= What to produce =
The output is a word-for-word repeat of the listing below, free of images.

= Data =
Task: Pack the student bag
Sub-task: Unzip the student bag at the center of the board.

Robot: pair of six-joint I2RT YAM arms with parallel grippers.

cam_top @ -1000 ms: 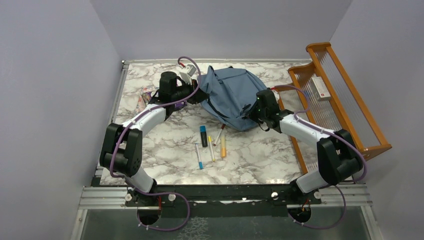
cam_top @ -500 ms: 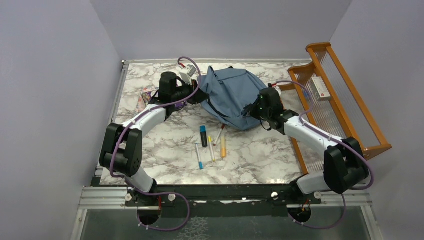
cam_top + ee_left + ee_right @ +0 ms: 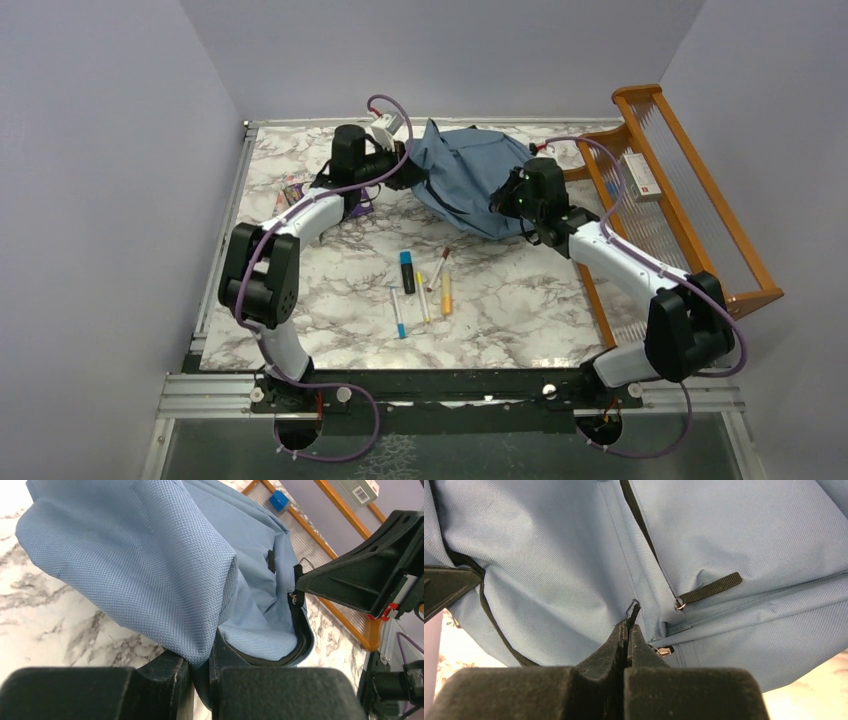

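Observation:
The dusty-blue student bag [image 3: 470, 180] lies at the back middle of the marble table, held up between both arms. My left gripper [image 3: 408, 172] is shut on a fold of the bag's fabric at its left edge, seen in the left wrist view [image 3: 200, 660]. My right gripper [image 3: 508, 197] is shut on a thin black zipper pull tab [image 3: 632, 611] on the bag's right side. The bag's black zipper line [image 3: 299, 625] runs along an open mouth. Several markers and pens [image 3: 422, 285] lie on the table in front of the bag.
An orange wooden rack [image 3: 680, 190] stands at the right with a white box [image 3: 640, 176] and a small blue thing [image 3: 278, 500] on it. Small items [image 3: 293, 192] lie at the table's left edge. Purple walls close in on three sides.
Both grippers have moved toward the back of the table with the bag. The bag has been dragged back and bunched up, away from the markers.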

= Written response =
Task: Pack the student bag
Sub-task: Unzip the student bag at the center of the board.

Robot: pair of six-joint I2RT YAM arms with parallel grippers.

cam_top @ -1000 ms: 
cam_top @ -500 ms: 
cam_top + ee_left + ee_right @ +0 ms: 

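Observation:
The dusty-blue student bag [image 3: 470, 180] lies at the back middle of the marble table, held up between both arms. My left gripper [image 3: 408, 172] is shut on a fold of the bag's fabric at its left edge, seen in the left wrist view [image 3: 200, 660]. My right gripper [image 3: 508, 197] is shut on a thin black zipper pull tab [image 3: 632, 611] on the bag's right side. The bag's black zipper line [image 3: 299, 625] runs along an open mouth. Several markers and pens [image 3: 422, 285] lie on the table in front of the bag.
An orange wooden rack [image 3: 680, 190] stands at the right with a white box [image 3: 640, 176] and a small blue thing [image 3: 278, 500] on it. Small items [image 3: 293, 192] lie at the table's left edge. Purple walls close in on three sides.
Both grippers have moved toward the back of the table with the bag. The bag has been dragged back and bunched up, away from the markers.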

The response to the exercise is complete.